* Exercise requirements:
All lines of the material below that include the string "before" are to be copied.
** Given entries follows **
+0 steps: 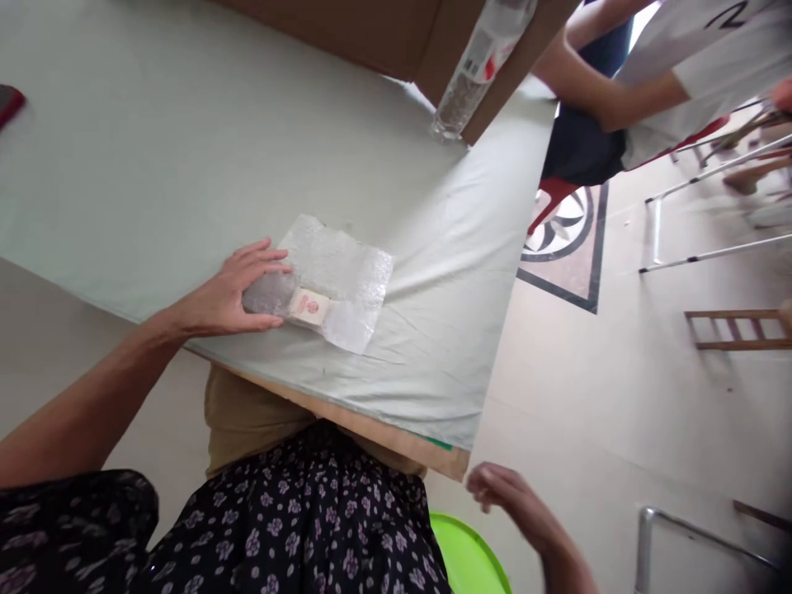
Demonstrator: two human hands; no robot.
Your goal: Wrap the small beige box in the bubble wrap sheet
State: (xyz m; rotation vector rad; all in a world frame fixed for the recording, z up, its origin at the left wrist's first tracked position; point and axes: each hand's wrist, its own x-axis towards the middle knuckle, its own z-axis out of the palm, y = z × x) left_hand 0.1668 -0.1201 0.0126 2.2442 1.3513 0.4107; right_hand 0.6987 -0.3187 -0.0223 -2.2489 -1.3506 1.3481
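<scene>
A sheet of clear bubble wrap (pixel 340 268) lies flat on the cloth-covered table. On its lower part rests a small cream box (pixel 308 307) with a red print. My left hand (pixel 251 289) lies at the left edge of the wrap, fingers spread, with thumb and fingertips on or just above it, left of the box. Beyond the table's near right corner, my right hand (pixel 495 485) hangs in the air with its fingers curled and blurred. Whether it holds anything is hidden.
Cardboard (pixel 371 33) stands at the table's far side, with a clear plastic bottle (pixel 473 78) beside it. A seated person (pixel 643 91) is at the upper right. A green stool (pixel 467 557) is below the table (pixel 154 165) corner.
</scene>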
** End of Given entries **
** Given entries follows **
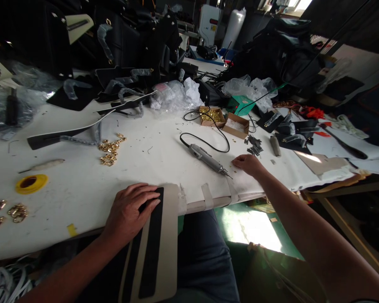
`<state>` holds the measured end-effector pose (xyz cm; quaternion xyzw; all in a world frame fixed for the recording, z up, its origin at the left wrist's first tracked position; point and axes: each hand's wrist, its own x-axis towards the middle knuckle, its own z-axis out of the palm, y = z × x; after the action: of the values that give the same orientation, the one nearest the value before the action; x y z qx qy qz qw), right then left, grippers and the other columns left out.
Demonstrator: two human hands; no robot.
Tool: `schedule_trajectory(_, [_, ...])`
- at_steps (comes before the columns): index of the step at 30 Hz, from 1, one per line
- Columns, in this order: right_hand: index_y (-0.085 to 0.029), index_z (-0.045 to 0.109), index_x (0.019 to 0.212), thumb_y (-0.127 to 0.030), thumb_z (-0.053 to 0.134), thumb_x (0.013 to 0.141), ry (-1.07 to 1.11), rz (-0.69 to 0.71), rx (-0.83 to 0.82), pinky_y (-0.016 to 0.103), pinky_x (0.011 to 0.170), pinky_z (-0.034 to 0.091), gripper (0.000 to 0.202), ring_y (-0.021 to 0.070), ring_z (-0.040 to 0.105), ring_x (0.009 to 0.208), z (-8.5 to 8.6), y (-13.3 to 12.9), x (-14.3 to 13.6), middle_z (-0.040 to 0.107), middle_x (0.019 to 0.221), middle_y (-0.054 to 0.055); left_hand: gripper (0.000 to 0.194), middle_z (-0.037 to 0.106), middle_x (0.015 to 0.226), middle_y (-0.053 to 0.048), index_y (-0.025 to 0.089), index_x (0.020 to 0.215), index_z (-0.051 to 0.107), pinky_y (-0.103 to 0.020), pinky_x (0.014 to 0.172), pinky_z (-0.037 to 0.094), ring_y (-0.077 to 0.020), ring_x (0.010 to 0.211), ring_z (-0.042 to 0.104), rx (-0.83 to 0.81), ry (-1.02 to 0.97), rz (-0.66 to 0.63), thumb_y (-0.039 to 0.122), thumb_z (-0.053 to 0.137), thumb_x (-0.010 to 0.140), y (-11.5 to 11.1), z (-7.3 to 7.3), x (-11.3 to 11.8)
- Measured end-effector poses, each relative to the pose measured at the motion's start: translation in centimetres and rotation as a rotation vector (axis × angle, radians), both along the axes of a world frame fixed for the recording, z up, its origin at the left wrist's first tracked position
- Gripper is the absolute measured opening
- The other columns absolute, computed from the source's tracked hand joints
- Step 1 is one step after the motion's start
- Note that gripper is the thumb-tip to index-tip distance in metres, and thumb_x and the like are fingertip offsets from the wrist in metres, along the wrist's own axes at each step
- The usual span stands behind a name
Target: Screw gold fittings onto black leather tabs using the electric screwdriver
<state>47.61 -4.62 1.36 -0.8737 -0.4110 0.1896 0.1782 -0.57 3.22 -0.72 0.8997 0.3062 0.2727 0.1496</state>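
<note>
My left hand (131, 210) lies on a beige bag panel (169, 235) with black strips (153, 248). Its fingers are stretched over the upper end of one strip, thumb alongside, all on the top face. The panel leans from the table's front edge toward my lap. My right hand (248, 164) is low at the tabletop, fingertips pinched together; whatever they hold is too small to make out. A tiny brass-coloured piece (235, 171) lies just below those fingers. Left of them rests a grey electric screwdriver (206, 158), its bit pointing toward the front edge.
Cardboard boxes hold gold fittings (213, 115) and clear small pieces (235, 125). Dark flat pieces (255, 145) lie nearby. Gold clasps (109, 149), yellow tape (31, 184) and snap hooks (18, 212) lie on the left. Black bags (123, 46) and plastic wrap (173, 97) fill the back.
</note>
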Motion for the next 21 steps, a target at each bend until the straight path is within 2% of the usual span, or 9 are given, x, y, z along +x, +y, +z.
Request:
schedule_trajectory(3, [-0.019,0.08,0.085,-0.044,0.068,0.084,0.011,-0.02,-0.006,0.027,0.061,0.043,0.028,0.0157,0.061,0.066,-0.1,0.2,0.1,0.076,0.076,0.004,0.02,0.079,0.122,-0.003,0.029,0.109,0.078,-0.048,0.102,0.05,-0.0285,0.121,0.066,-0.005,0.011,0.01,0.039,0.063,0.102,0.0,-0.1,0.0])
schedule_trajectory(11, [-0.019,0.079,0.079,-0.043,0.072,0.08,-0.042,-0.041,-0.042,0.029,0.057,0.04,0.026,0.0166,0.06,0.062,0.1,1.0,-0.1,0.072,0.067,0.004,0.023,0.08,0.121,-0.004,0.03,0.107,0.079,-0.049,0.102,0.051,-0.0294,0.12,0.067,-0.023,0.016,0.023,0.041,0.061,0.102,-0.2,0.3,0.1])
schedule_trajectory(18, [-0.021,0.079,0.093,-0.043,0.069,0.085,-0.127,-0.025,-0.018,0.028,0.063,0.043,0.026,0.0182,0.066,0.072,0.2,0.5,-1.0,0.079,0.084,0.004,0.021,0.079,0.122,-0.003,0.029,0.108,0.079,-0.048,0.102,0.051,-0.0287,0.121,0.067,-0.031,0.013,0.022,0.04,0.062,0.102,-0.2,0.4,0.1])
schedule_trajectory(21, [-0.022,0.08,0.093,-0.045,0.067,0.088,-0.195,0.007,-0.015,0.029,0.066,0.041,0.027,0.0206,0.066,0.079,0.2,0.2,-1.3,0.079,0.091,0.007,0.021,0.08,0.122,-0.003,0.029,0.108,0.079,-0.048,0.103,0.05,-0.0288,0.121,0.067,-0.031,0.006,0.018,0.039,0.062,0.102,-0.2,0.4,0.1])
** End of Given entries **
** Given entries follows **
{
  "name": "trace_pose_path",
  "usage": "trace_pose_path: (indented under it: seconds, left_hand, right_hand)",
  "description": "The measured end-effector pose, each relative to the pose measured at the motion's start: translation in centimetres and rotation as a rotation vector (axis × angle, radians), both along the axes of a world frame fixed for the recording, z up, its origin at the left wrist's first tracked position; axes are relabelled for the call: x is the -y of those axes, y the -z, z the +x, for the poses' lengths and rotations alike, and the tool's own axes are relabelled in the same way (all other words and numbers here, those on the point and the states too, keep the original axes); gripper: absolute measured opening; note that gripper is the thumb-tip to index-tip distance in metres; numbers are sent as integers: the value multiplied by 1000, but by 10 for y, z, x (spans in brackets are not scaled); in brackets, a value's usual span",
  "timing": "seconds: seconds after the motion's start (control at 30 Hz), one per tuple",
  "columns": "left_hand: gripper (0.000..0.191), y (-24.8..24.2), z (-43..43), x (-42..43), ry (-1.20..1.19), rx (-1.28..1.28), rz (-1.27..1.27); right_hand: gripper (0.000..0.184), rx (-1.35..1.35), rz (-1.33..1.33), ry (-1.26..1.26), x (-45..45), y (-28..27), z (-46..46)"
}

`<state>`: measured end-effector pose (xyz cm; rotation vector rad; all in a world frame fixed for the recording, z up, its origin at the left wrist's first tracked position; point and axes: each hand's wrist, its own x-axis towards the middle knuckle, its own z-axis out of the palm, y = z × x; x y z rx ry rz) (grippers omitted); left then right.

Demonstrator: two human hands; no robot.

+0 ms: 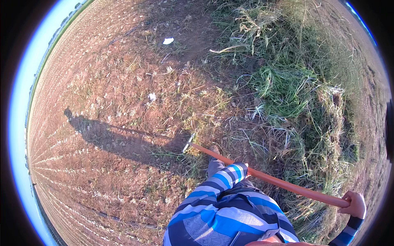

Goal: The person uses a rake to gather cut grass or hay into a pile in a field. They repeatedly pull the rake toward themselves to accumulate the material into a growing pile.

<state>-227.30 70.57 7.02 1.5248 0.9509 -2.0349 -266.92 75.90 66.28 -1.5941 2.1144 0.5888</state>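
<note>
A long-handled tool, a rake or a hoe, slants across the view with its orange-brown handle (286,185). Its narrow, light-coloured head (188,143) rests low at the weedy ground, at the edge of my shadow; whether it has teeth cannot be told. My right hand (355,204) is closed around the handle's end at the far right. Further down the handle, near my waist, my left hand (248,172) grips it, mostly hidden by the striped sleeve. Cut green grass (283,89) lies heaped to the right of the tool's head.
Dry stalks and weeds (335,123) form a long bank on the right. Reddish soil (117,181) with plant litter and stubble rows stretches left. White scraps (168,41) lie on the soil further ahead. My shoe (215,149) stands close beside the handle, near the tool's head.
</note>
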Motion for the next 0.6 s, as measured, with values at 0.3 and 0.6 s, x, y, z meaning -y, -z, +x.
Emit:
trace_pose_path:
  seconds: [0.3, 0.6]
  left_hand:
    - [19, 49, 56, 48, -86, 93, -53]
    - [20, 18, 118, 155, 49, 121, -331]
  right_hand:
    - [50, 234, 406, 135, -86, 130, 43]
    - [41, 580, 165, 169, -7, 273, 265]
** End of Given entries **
* Your response:
`<state>` holds the measured end-effector pose (xyz cm; quaternion xyzw; all in a world frame fixed for the recording, z up, its origin at the left wrist's first tracked position; point and axes: each hand's wrist, its own x-axis towards the middle knuckle, its own z-axis out of the palm, y = z × x; after the action: of the values that give the same orientation, the one nearest the value before the action; x y z qx qy qz qw), right then left, grippers and the other columns left out.
- at_steps (comes before the columns): index of the step at 30 Hz, from 1, one per line

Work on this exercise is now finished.